*The task*: Restate the whole listing word for word, missing no line.

*Record set*:

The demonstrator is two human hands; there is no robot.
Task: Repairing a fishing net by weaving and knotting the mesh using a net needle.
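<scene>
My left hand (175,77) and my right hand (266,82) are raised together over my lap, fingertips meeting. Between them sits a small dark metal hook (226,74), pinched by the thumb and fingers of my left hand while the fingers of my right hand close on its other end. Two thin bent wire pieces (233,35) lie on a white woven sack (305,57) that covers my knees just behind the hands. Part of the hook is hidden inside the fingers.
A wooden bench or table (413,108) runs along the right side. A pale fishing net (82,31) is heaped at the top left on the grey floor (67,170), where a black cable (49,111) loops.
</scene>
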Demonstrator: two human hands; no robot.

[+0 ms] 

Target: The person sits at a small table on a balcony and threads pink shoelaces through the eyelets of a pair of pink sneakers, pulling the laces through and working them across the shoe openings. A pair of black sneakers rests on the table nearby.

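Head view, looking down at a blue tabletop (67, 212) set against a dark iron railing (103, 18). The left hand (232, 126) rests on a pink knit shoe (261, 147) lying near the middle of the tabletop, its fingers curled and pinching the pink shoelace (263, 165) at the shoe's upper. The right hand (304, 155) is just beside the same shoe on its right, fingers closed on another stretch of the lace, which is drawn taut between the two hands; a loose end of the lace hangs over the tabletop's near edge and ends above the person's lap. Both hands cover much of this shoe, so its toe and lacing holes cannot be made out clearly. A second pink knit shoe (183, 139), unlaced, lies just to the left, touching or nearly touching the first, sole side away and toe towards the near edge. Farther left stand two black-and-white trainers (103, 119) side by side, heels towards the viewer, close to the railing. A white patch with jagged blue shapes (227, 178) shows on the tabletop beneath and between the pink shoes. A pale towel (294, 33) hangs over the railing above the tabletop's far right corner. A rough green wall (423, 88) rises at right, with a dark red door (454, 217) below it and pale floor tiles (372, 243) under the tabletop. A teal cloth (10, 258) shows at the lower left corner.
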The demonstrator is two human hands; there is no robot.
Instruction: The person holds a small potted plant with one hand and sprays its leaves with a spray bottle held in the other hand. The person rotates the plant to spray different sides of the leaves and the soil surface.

*Exercise output*:
The demonstrator is two human hands; there is no robot.
Task: Repairing a fishing net by weaving and knotting the mesh using a net needle.
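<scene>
My left hand (175,77) and my right hand (266,82) are raised together over my lap, fingertips meeting. Between them sits a small dark metal hook (226,74), pinched by the thumb and fingers of my left hand while the fingers of my right hand close on its other end. Two thin bent wire pieces (233,35) lie on a white woven sack (305,57) that covers my knees just behind the hands. Part of the hook is hidden inside the fingers.
A wooden bench or table (413,108) runs along the right side. A pale fishing net (82,31) is heaped at the top left on the grey floor (67,170), where a black cable (49,111) loops.
</scene>
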Demonstrator: two human hands; no robot.

[+0 ms] 

Target: The person sits at a small table on a balcony and threads pink shoelaces through the eyelets of a pair of pink sneakers, pulling the laces through and working them across the shoe openings. A pair of black sneakers rests on the table nearby.

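Head view, looking down at a blue tabletop (67, 212) set against a dark iron railing (103, 18). The left hand (232, 126) rests on a pink knit shoe (261, 147) lying near the middle of the tabletop, its fingers curled and pinching the pink shoelace (263, 165) at the shoe's upper. The right hand (304, 155) is just beside the same shoe on its right, fingers closed on another stretch of the lace, which is drawn taut between the two hands; a loose end of the lace hangs over the tabletop's near edge and ends above the person's lap. Both hands cover much of this shoe, so its toe and lacing holes cannot be made out clearly. A second pink knit shoe (183, 139), unlaced, lies just to the left, touching or nearly touching the first, sole side away and toe towards the near edge. Farther left stand two black-and-white trainers (103, 119) side by side, heels towards the viewer, close to the railing. A white patch with jagged blue shapes (227, 178) shows on the tabletop beneath and between the pink shoes. A pale towel (294, 33) hangs over the railing above the tabletop's far right corner. A rough green wall (423, 88) rises at right, with a dark red door (454, 217) below it and pale floor tiles (372, 243) under the tabletop. A teal cloth (10, 258) shows at the lower left corner.
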The demonstrator is two human hands; there is no robot.
Instruction: The person holds a small potted plant with one hand and sprays its leaves with a spray bottle held in the other hand. The person rotates the plant to spray different sides of the leaves and the soil surface.

Nothing remains to be added to the answer.